### WHAT THE TASK ASKS
Your answer should be the exact lines of the data below from the one containing "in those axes" through the one containing "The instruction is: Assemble"; please include nothing else.

Start of RECORDS TO PROCESS

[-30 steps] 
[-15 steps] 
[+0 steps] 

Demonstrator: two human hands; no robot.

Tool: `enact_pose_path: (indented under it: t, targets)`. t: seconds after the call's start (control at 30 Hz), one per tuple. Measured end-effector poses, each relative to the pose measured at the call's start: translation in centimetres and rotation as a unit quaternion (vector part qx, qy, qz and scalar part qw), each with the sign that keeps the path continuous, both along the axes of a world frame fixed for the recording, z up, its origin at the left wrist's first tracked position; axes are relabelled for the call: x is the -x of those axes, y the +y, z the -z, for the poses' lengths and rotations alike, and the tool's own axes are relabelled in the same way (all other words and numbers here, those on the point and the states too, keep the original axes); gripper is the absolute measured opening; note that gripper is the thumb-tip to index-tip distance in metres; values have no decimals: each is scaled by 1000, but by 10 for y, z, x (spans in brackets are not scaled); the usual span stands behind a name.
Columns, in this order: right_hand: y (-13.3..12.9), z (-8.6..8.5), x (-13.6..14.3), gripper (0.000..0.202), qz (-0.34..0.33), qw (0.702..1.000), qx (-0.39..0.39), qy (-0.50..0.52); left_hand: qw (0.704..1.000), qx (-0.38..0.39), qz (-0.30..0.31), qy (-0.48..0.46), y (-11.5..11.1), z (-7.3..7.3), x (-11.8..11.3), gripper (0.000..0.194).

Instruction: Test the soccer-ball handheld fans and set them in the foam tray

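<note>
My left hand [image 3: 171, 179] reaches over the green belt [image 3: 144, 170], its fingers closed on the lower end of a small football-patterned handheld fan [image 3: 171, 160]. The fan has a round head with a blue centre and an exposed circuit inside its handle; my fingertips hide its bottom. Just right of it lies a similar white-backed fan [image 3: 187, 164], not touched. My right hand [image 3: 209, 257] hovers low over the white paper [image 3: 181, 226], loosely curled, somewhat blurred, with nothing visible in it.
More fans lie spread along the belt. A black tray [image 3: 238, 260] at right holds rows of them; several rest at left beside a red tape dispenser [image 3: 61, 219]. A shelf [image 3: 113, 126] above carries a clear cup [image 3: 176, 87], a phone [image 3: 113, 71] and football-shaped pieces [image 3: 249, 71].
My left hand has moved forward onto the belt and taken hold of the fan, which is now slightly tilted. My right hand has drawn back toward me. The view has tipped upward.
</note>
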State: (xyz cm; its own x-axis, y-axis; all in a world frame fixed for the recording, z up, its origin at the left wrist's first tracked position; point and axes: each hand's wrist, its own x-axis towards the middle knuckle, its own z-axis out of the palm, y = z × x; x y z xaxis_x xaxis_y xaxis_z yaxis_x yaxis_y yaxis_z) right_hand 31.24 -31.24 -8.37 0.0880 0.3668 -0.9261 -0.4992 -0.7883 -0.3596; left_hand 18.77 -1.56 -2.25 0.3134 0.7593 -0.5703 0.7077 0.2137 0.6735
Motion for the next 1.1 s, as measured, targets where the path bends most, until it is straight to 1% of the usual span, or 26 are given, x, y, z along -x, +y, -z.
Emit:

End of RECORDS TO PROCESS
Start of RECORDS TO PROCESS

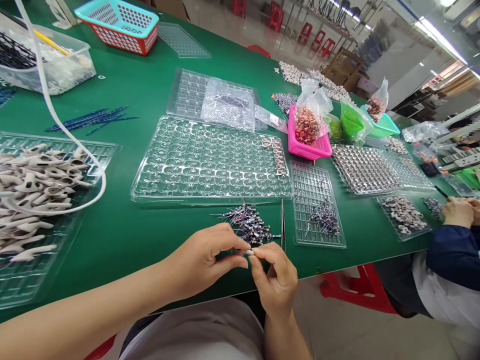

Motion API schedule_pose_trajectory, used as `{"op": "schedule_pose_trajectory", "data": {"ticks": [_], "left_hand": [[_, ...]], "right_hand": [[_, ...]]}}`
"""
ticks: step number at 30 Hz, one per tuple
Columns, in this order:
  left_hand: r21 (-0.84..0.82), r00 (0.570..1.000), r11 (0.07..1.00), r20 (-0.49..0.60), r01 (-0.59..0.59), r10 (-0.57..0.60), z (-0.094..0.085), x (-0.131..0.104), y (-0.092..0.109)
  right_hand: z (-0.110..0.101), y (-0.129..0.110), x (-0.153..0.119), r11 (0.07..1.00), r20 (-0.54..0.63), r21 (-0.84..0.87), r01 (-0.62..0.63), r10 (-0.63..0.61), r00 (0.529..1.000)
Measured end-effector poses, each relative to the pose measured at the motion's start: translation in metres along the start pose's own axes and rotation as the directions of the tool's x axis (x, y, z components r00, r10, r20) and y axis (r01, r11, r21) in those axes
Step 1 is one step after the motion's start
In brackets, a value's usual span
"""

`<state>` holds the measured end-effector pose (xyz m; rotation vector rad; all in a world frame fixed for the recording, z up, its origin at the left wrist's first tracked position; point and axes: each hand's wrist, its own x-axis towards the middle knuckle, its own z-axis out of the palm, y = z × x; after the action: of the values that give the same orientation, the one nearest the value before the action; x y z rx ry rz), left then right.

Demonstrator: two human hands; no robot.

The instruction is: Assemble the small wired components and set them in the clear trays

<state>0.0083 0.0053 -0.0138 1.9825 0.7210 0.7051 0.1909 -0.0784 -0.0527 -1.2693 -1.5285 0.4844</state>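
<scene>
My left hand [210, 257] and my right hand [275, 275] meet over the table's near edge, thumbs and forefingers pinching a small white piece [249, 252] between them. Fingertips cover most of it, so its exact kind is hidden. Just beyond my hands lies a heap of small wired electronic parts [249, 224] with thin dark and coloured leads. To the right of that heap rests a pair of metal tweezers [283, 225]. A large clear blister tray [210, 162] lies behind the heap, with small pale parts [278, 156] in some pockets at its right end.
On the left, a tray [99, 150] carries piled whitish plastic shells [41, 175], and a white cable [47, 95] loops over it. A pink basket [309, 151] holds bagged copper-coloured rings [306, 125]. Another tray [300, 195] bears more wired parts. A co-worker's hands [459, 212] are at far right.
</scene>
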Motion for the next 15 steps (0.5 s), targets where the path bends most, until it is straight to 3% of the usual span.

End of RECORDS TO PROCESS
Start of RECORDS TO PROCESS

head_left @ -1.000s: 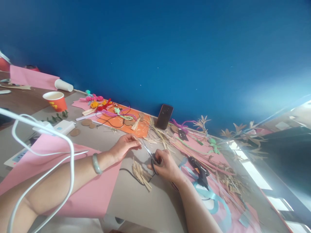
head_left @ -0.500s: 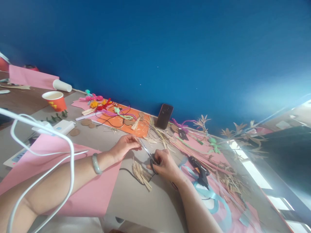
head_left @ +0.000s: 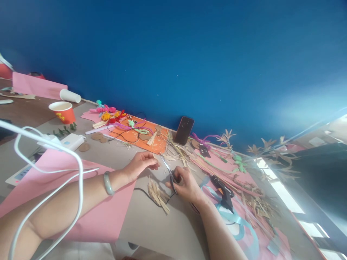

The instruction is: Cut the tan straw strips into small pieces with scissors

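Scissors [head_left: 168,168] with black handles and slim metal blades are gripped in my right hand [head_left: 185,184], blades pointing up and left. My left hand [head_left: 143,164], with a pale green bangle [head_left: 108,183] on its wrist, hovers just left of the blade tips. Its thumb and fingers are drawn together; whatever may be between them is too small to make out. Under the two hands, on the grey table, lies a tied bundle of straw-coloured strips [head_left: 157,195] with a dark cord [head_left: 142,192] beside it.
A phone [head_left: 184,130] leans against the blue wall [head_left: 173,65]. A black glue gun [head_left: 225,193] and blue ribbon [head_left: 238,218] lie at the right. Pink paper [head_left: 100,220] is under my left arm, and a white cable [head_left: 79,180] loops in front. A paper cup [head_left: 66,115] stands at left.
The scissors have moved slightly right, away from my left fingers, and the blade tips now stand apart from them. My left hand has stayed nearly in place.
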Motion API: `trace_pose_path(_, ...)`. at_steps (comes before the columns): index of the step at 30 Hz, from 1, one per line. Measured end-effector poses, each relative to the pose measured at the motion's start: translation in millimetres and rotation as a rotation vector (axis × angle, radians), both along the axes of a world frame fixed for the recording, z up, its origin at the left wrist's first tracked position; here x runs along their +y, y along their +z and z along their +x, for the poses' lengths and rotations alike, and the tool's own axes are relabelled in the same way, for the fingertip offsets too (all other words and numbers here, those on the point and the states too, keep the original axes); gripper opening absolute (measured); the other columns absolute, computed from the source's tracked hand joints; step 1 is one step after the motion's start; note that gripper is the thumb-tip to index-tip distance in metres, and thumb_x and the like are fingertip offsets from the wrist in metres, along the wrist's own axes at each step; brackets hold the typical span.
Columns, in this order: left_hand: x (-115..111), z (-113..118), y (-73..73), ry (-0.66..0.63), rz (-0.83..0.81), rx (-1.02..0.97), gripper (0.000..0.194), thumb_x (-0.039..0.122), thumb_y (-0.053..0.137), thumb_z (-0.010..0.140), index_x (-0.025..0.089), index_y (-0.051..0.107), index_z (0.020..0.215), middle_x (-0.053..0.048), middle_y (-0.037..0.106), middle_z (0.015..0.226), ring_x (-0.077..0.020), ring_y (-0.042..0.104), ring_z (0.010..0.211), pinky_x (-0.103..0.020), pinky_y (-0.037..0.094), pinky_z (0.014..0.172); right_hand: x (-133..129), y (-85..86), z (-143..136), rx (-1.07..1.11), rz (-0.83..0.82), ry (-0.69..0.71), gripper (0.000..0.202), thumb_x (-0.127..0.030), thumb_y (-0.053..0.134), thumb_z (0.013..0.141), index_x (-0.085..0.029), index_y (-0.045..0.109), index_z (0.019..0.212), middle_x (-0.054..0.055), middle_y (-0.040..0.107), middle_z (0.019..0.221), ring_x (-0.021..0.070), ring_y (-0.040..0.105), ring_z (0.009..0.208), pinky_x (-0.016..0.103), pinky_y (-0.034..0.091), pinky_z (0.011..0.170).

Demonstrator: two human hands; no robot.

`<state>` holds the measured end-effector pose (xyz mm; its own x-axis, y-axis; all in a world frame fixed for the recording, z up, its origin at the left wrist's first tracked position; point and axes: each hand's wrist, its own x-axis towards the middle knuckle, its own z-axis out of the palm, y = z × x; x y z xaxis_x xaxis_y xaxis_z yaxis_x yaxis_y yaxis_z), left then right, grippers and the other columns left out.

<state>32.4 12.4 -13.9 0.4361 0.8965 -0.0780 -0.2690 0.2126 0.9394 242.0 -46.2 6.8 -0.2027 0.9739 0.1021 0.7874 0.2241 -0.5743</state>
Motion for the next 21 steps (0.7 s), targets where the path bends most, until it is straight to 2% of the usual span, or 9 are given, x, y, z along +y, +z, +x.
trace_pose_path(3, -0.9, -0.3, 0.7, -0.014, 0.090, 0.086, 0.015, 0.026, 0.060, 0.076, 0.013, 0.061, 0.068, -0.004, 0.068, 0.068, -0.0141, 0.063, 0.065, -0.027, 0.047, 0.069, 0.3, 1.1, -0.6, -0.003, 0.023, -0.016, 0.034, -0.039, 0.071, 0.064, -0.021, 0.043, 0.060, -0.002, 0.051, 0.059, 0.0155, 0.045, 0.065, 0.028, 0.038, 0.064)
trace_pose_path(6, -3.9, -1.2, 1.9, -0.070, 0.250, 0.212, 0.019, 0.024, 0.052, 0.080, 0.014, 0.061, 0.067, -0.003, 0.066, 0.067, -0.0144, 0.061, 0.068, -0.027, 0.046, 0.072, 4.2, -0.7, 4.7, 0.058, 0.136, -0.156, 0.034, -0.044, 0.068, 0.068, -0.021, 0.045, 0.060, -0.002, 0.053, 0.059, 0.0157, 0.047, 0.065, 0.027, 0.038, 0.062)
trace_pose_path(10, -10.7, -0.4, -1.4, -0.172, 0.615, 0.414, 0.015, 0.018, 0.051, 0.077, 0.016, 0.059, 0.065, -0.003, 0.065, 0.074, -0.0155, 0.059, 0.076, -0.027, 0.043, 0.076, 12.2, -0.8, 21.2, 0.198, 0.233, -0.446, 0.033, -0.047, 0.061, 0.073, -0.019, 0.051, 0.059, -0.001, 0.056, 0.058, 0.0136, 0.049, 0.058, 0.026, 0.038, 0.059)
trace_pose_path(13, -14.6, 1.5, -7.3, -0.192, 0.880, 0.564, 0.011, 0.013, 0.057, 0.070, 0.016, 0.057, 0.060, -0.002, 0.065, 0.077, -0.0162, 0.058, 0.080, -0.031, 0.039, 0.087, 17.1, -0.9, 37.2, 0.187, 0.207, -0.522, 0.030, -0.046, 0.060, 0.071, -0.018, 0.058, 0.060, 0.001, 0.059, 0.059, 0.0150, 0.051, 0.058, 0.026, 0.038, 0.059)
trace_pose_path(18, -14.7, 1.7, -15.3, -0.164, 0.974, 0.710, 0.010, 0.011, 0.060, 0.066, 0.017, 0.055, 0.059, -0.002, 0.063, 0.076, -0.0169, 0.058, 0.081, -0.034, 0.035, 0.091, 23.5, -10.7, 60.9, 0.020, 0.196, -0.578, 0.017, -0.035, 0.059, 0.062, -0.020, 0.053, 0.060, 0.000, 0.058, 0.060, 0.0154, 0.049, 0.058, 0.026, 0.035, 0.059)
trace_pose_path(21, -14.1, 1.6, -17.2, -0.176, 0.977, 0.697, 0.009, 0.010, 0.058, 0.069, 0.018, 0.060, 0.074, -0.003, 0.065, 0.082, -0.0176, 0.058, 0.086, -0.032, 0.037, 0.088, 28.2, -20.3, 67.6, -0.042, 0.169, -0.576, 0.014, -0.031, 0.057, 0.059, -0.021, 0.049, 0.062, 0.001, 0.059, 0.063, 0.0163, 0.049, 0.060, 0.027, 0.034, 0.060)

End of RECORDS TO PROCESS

### ANSWER SPACE
Measured end-effector poses, each relative to the pose measured at the motion's start: translation in metres along the start pose's own axes and rotation as the directions of the tool's x axis (x, y, z components r00, r10, r20) and y axis (r01, r11, r21) in those axes
Step 1 is one step after the motion's start
In brackets, a value's usual span
"""

`<state>` holds the measured end-effector pose (xyz m; rotation vector rad; all in a world frame fixed for the recording, z up, its origin at the left wrist's first tracked position; point and axes: each hand's wrist, its own x-axis towards the middle knuckle, its own z-axis out of the palm, y = z × x; after the action: of the values that give the same orientation, the one nearest the value before the action; x y z rx ry rz), left then right.

Demonstrator: two human hands; no robot.

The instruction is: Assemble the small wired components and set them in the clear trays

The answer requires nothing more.